# Cooking a simple neural network library

## Ingredients

- `numpy`
- [a loss function](#Loss-function)
- [some layers](#Layers)
- [a neural net](#Neural-network)
- [an optimizer](#Optimizer)
- [a batch data provider](#Batch-generator)
- [a training routine](#Training)
- \+ an [application exercise](#Application-exercise)

Hopefully by the end of this tutorial you will have an understanding of the building blocks needed for training (deep) neural networks. 

## Foreword

We will purely rely on numpy for this tutorial. Make sure to import it here.

In [None]:
import numpy as np

#### Object Oriented Python

Object-oriented Python, a.k.a _classes_, will be used intensively in this tutorial.  
For those not familiar with Python classes, know that you will only be required to write some definitions and Python code **within the** class **methods** and **not** actually **write any class**.  

If you want to know more about Python classes, here is a step by step [tutorial](https://aboucaud.github.io/slides/2016/python-classes).

#### Type hints

This notebook uses a feature from Python 3 called ***type hints*** or ***type annotations*** (see [PEP 0526](https://www.python.org/dev/peps/pep-0526/)). This acts like optional static typing since Python will still run if the type does not match, but has two main advantages IMO:
- make sure you understand what you're doing
- act like documentation for an external user

The types for the base Python objects (lists, dicts, iterables) can be found in the [`typing` library](https://docs.python.org/3/library/typing.html).
For instance, here are all the needed imports for this tutorial.

In [None]:
from typing import (Dict, Tuple, Callable, 
                    Sequence, Iterator, NamedTuple)

Any other Python object can serve as a type. We will use the `numpy.ndarray` in this tutorial to mock a tensor. We thus create a `Tensor` object to use as type hint throughout the code, and an object `Func` for a function that acts element-wise on a tensor and returns a tensor.

In [None]:
from numpy import ndarray as Tensor

Func = Callable[[Tensor], Tensor]

#### Checking the type

If type hints are optional for Python, they can still be used to actually check the consistency of the code. For this task, there is a module called [`mypy`](https://github.com/python/mypy) that can be used (not in this tutorial). 
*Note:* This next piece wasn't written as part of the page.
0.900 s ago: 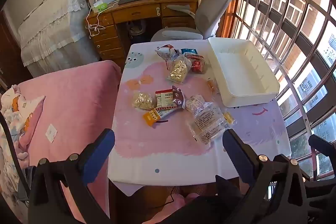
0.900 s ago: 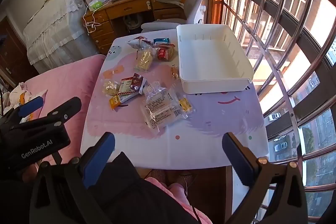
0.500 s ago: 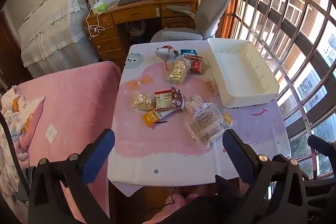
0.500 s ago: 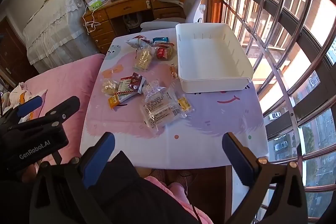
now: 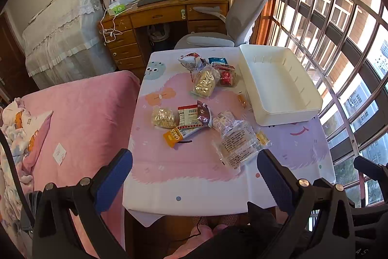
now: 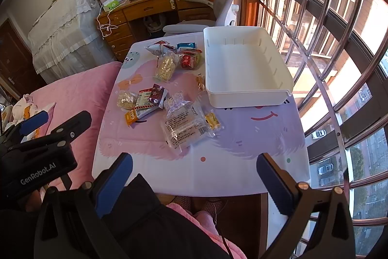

Check out the [doc](http://mypy-lang.org/) if you are interested.

---

## Loss function

A loss function measures how good our predictions are,
we can use this to adjust the parameters of our network

Here is generic loss class. It implements the computation of **the loss** from the true label and the predicted one, as well as **the gradient of the loss** for the backpropagation.

In [None]:
class Loss:
    def loss(self, predicted: Tensor, actual: Tensor) -> float:
        raise NotImplementedError

    def grad(self, predicted: Tensor, actual: Tensor) -> Tensor:
        raise NotImplementedError

### Exercice #1 - mean square error loss

***3 min*** - *Implement the `MeanSquareError` class*

For info, the loss function is

$$MSE(y_{true}, y_{pred}) = \sum \left(y_{pred} - y_{true}\right) ^ 2$$



In [None]:
class MeanSquareError(Loss):
    def loss(self, predicted: Tensor, actual: Tensor) -> float:
        return ...
    
    def grad(self, predicted: Tensor, actual: Tensor) -> Tensor:
        return ...

## Layers

Our neural nets will be made up of layers.
Each layer needs to pass its inputs forward
and propagate gradients backward. For example,
a neural net might look like
inputs -> Linear -> Tanh -> Linear -> output

In [None]:
class Layer:
    def __init__(self) -> None:
        self.params: Dict[str, Tensor] = {}
        self.grads: Dict[str, Tensor] = {}

    def forward(self, inputs: Tensor) -> Tensor:
        raise NotImplementedError

    def backward(self, grad: Tensor) -> Tensor:
        raise NotImplementedError

### Exercice #2 - linear layer

***5 min*** - *Implement the `forward` and `backward` methods of the linear layer.*

In [None]:
class Linear(Layer):
    """
    Inputs are of size (batch_size, input_size)
    Outputs are of size (batch_size, output_size)
    """
    def __init__(self, input_size: int, output_size: int) -> None:
        # Inherit from base class Layer
        super().__init__()
        # Initialize the weights and bias with random values
        self.params["w"] = np.random.randn(input_size, output_size)
        self.params["b"] = np.random.randn(output_size)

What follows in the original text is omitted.